The solution at TfL was simple and effective. If a contactless bank card is presented that does not support ODA, it is rejected and the customer is not allowed to travel. When ApplePay was launched in the US, not all implementations supported ODA and these were also rejected at TfL gates. By the time ApplePay launched in the UK, this problem had been fixed. From a customer support perspective, the US needs to be in a position where all cards have ODA and not just some. Transit operators don’t want to block brands (but could do to avoid confusion). It will be impossible to put a message across to customers that some can use the system and others can’t due to something obscure and technical like ODA!


  1. Ahh! It’s like listening to a history lesson, however …
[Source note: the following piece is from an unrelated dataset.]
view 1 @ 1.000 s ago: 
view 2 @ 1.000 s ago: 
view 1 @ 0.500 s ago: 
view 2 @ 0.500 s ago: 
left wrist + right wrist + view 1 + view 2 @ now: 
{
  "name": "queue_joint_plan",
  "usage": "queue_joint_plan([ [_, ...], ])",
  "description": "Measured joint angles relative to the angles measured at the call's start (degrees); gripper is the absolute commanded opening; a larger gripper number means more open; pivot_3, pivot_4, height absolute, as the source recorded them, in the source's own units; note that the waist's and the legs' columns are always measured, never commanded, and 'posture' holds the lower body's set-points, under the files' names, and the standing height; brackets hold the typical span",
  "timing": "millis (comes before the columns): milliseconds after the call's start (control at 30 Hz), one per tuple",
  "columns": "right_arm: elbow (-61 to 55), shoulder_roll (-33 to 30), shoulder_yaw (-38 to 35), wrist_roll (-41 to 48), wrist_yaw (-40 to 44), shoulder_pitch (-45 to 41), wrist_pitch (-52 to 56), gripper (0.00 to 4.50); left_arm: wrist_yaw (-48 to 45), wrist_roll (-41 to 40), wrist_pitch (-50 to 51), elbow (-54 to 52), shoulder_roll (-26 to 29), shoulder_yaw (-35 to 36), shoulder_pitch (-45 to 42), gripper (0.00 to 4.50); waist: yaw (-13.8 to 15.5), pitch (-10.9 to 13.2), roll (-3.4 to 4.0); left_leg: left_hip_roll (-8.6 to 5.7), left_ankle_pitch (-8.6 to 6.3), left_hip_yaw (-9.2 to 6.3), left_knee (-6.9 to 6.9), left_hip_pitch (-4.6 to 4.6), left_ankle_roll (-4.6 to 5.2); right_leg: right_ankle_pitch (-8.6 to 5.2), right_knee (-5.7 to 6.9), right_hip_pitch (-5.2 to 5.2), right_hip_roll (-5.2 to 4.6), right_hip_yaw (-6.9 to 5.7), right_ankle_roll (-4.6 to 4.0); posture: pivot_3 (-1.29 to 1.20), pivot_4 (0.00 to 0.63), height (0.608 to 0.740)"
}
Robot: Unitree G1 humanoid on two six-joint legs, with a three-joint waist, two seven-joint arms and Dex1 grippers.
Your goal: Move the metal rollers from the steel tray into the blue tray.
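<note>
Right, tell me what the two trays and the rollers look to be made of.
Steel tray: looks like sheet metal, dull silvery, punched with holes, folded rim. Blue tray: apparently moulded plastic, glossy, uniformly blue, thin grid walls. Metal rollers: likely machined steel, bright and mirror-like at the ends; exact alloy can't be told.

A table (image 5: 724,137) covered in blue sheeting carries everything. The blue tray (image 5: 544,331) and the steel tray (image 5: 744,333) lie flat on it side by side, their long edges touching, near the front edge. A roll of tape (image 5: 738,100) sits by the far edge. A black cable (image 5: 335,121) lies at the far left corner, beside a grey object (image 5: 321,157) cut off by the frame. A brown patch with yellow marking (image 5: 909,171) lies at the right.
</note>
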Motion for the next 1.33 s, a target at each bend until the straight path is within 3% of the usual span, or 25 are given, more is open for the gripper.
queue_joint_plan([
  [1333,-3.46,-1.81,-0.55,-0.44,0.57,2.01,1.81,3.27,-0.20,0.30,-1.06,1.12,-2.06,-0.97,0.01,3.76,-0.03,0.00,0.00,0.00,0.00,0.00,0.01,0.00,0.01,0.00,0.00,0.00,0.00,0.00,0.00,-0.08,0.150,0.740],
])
    Let’s not forget that the online authorisation following the initial ODA should only cover the initial trip (even though the cost of the initial trip might not be known), unless the transit operator authorises for a larger amount (even though the transit operator doesn’t know that the customer will make additional trips that day), in which case the traveller might be declined for a round trip of 2 x $3 fares because they don’t have $15 in their account (let’s say they have $7), in which case they can’t get home.

    The transit operator does not therefore have the information necessary to allow the second trip unless the card issuer accepts the liability for additional travel that day (much like a petrol pump in the UK).

    ODA is the answer to the speed challenge, but an offline authentication followed by a post-travel authorisation request for a potentially unknown travel amount and a liability shift to the issuer … really?

  2. David, you rightly point out that ODA only covers counterfeit risk and that financial risk can only be addressed by a full online authorization. However, the value of that authorization should fit with the rules as defined by the card brands who have worked with the transportation industry to create rules to balance risk between the card issuer and the operator, for what is, in the most part, a low value transaction.

    More on this in a future post!

  3. David,

    Here in the USA multiple merchants have voiced interest in Offline Data Authentication ODA – in other words Counterfeit Protection – and they fully appreciate the risk of the consumer no longer having sufficient funds at time of authorisation – the Financial Risk. Even merchants selling expensive are asking for ODA to deal with those occasions where the network is down, the person looks worthy – if only the card is genuine – the sale is would be worth the risk.

    the other comment is that merchant acknowledge that 100% online is nice to have but frankly 100% availability of the network is a dream worth dreaming.

  4. Let’s also be clear that the risk model only applies to domestic cards. There is no international risk model agreement. So, for foreign cards, the first ride risk coverage for the operator (merchant) taken by the domestic issuer banks does not apply. It is up to the operator whether they accept the risk of foreign cards. If these cards do not offer ODA, then it is a no brainer to reject them.